Make Subscription to Daily News with Scrapy and Gitbook and Push it to Kindle

About four years ago, I used Gouerduo Daily Report for subscriptions to daily news for a period of time after I bought Kindle. I canceled it because of its uselessness. I found my isolation three months ago. However, about three months ago, I found my isolation and want to get more information about outside world.

I searched and compared with some productions for news subscription. I finally choose Kindle4rss and ordered it for one year.

I’m so careless to find that a lot of articles are uncomplete until nearly one month later. Some of them contain only first one of the multiple pages in the article of webiste. I mistook it for the invalid news from CanKaoXiaoXi for there is no hint of that. I also sent a email to Kindle4rss but there is no result. As a programmer, I decided to make it by myself.

Principle: Simple, easy to develope. It should be completed within a week during my lunch break.

The thread is simple:

graph LR;
  id1(fetch articles)-->id2(write them into an ebook);
  id2(write them into an ebook)-->id3(push to my Kindle);

I find some tools according to above, :

graph LR;
  id1(Scrapy for the fetching of articles)-->id2(Gitbook for ebook);
  id2(Gitbook for ebook)-->id3(send an email to my Kindle);

Fetching of Articles

I plan to fetch articles from the World News column only in the first version.

Fetch

After parsing some pages of the column of cankaoxiaoxi.com, I found that the multipage is powered by AJAX. The site send an asynchronous request to get a json file, in whitch json.data is what we want.

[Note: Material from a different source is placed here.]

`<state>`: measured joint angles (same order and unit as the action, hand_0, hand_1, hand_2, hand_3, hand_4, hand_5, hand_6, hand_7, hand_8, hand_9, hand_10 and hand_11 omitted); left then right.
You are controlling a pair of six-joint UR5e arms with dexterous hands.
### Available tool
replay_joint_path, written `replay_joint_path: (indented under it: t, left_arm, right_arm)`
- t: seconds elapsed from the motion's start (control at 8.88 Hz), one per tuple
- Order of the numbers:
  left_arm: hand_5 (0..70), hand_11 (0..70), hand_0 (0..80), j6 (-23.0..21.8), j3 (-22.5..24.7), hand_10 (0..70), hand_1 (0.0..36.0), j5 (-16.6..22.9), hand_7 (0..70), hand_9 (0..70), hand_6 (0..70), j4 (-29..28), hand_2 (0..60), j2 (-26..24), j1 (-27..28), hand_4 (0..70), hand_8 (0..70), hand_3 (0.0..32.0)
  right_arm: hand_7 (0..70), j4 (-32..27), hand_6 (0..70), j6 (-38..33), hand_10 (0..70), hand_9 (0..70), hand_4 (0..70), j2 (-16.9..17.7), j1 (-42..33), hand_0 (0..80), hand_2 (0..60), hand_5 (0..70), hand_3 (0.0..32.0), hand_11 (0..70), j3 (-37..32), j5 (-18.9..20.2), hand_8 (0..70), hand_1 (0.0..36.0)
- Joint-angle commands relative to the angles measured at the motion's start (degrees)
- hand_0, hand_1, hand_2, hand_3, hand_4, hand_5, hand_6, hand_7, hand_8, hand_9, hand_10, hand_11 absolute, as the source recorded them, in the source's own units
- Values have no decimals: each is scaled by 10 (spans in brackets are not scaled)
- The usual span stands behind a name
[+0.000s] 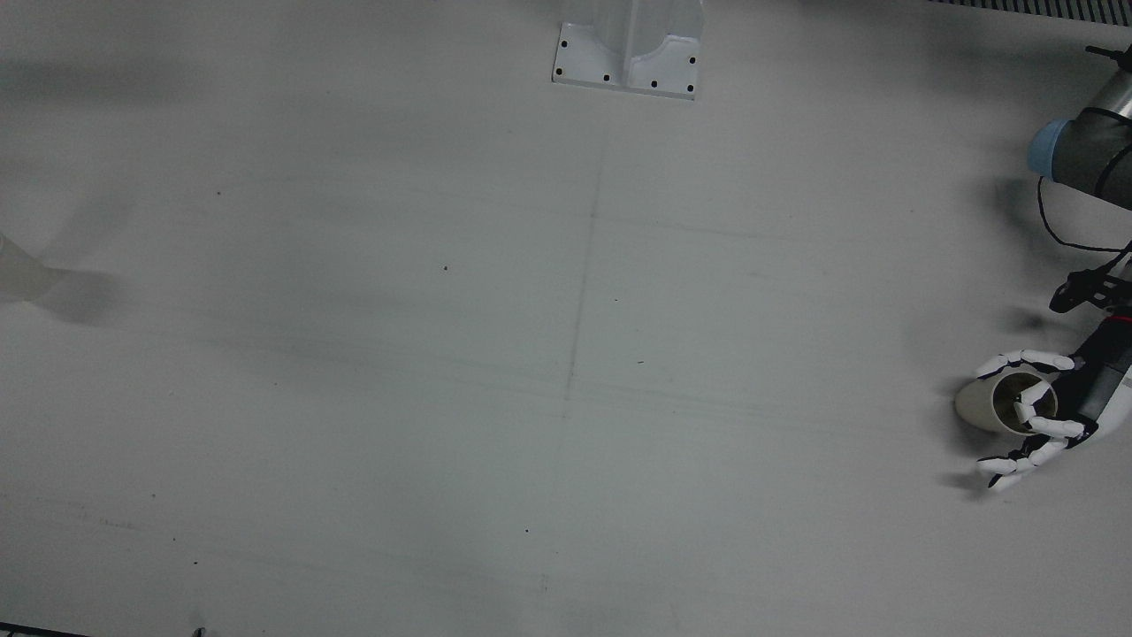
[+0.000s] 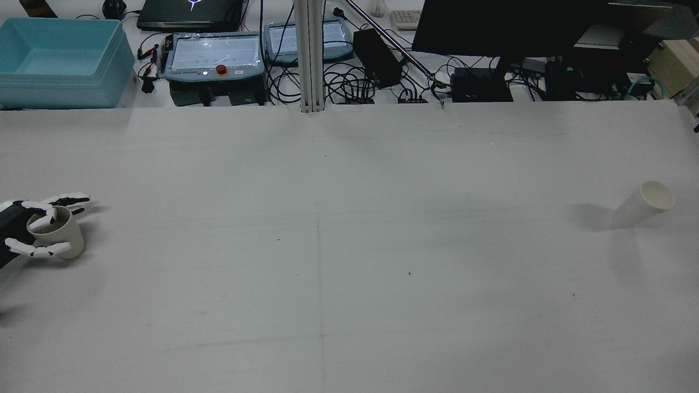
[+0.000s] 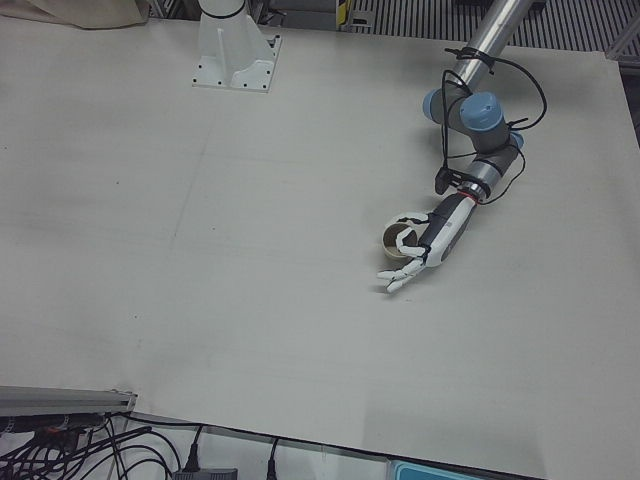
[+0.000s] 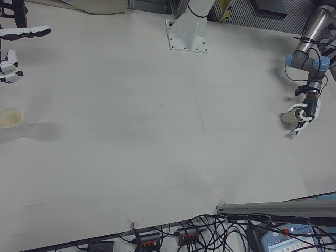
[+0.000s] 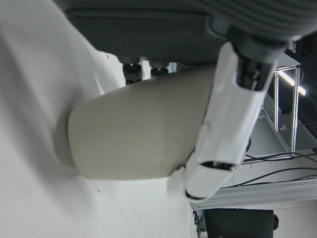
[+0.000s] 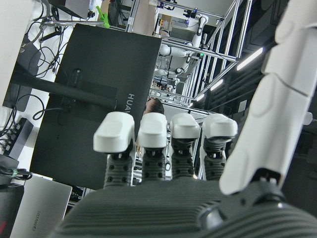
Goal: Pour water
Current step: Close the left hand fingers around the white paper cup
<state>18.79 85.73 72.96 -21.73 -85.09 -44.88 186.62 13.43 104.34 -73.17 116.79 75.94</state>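
- My left hand (image 2: 33, 229) wraps the beige cup (image 2: 57, 232), fingers curled round its wall, one hooked over the rim; the cup stands upright on the table (image 2: 349, 245), its base down.
- The stack of paper cups (image 2: 644, 203) lies well apart, far across from this hand, on my right arm's side; its long axis is vertical.
- My right hand (image 4: 13, 50) hovers spread, empty, just beside that stack; it is the nearer one.
- I judge the filled cup must be carried across.

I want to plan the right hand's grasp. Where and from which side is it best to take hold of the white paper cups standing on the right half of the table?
Probably the side wall of the white paper cups, around mid-height, coming in level from the right hand's edge of the table. They stand upright, mouth up, with free space all around, so fingers can wrap the wall and leave the rim open.
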Motion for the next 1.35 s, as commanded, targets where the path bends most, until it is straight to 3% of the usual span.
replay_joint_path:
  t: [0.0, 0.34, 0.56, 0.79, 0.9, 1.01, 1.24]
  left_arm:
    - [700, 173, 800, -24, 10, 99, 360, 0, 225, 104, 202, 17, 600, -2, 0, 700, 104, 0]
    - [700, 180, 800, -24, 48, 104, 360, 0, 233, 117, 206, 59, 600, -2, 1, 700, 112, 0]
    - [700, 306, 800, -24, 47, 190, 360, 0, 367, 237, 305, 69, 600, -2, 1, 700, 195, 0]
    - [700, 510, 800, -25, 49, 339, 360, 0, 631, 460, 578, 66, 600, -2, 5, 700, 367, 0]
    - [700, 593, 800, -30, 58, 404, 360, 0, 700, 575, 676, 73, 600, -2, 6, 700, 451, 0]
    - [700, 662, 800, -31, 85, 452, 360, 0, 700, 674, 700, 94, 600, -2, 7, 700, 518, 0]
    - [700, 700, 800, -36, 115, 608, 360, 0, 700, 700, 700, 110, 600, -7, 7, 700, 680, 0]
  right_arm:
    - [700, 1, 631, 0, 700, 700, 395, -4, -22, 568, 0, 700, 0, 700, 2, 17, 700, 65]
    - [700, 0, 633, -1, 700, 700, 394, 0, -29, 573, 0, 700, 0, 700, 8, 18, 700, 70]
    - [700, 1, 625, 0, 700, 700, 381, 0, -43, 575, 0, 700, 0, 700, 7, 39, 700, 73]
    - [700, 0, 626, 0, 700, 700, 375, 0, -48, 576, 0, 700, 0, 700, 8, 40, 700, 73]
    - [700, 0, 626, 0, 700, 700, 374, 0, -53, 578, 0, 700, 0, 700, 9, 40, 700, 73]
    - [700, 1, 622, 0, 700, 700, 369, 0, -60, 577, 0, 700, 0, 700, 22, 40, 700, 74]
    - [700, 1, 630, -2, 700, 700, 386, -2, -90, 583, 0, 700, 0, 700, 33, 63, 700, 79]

start_urls = ['http://app.cankaoxiaoxi.com/?app=shlist&controller=milzuixin&action=world&page=1&pagesize=20']

I want to deal with it simpily. So just extract all links of the list.

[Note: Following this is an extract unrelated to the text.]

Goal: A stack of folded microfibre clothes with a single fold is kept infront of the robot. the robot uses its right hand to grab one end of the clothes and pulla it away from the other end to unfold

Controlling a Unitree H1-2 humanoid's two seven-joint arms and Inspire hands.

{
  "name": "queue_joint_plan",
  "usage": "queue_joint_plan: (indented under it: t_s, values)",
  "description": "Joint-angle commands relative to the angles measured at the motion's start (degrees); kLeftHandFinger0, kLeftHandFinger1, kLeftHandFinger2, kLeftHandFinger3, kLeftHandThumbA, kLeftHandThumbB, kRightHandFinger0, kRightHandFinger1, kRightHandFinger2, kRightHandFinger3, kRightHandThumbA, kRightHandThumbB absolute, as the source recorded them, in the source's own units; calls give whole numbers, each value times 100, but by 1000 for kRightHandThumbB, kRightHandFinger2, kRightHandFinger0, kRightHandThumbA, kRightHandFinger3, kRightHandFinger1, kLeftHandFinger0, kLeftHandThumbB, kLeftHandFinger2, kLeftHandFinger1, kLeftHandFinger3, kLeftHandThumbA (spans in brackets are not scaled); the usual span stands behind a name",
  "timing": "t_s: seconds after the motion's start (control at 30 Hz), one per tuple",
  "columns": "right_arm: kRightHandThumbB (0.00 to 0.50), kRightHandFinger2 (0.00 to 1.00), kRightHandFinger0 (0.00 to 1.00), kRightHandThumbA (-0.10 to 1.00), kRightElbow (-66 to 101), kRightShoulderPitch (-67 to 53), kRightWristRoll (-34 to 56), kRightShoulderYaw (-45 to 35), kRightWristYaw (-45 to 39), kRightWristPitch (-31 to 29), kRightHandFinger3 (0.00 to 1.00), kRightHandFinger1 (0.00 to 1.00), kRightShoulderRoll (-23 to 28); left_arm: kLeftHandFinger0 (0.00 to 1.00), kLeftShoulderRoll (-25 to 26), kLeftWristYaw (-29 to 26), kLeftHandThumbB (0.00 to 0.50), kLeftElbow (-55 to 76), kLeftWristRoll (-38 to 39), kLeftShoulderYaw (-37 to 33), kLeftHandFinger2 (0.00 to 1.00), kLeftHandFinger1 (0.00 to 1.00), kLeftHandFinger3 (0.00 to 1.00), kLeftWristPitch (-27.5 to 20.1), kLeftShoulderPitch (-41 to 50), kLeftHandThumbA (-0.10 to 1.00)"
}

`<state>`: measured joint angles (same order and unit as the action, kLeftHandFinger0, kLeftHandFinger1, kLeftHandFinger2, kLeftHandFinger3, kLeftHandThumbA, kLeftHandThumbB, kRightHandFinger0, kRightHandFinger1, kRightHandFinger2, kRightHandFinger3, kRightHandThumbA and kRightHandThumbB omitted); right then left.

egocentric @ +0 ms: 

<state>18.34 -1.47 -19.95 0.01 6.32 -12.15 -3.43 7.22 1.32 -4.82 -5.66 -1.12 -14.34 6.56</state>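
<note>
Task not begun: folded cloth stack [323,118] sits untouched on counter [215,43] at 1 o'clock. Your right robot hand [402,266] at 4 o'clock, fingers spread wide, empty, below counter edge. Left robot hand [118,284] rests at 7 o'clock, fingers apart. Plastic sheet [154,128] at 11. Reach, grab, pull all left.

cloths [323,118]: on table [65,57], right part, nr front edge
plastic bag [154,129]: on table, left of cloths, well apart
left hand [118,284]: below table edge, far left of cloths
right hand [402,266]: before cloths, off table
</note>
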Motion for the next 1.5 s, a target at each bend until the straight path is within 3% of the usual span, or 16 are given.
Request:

body = response.body[1:-1]
body = json.loads(body)
data = body["data"]
links = Selector(text=data).xpath("//a/@href").extract()

What I realy want is the news that is published most recently. Old ones are not needed. Just fetch the first page, and filter with their published date.

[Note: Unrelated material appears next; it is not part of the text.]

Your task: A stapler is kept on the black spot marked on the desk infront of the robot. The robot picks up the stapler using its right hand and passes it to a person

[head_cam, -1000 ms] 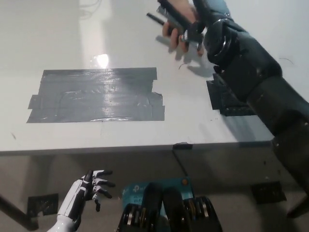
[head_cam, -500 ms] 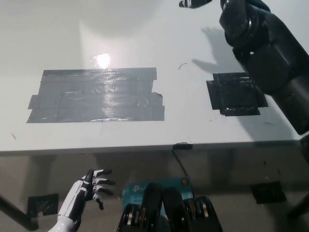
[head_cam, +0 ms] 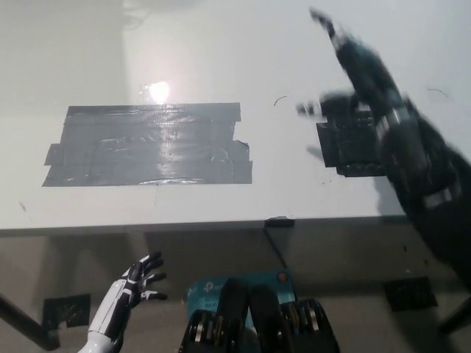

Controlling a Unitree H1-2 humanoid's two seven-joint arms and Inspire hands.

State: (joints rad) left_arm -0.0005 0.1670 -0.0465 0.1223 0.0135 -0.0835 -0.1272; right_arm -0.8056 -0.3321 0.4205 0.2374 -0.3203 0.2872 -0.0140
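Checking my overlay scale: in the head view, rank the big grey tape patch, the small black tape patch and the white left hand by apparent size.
1. Big grey tape patch, clearly largest.
2. Small black tape patch, partly hidden by the blurred right hand.
3. White left hand, open below the desk edge; sits nearer the camera, so this last ranking is unsure.

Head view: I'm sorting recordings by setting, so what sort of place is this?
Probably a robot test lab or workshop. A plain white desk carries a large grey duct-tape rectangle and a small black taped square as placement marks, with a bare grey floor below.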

date = datetime.datetime.strftime(datetime.datetime.now(), "%Y%m%d")

for link in links:
    if date not in link:
        return
    yield scrapy.Request(link, self.parse_article, dont_filter=False)

Get the links and put them in the fetching links stack. Then parse them by the method parse_article. There is a challenge here which caused the problems in subscriptions of Kindle4rss. Some articles have more than one page. I also need to fetch the rest of the pages. Some of the these pages belong to Extra Readings which are not useful for me and need to be cutted.

def parse_article(self, response):
        item = KindleItem()
        item['resource'] = "参考消息国际版"

        # parse the content
        item['title'] = response.xpath("//h1[contains(@class, 'YH')]/text()").extract_first()
        item['content'] = response.xpath('//div[contains(@class, "article-content")]').extract_first()
        item['url'] = response.url

        # drop the extra readings
        if '延伸阅读' in item['content'] :
            return

        # get the next page
        next_link = response.xpath("//p[contains(@class, 'fz-16')]/strong/a/@href").extract_first()

        if( next_link ):
            yield scrapy.Request(next_link, self.parse_article, dont_filter=False)

        # put them into the pipelines
        yield item

Pipeline

The items extracted will be put into pipelines for further processing. What we usually do is storing them with database. However, we can just write them into markdown pages here for making an ebook according to the specification of the Gitbok. What we get here is with markup of HTML, which can be parsed correctly in a markdown file.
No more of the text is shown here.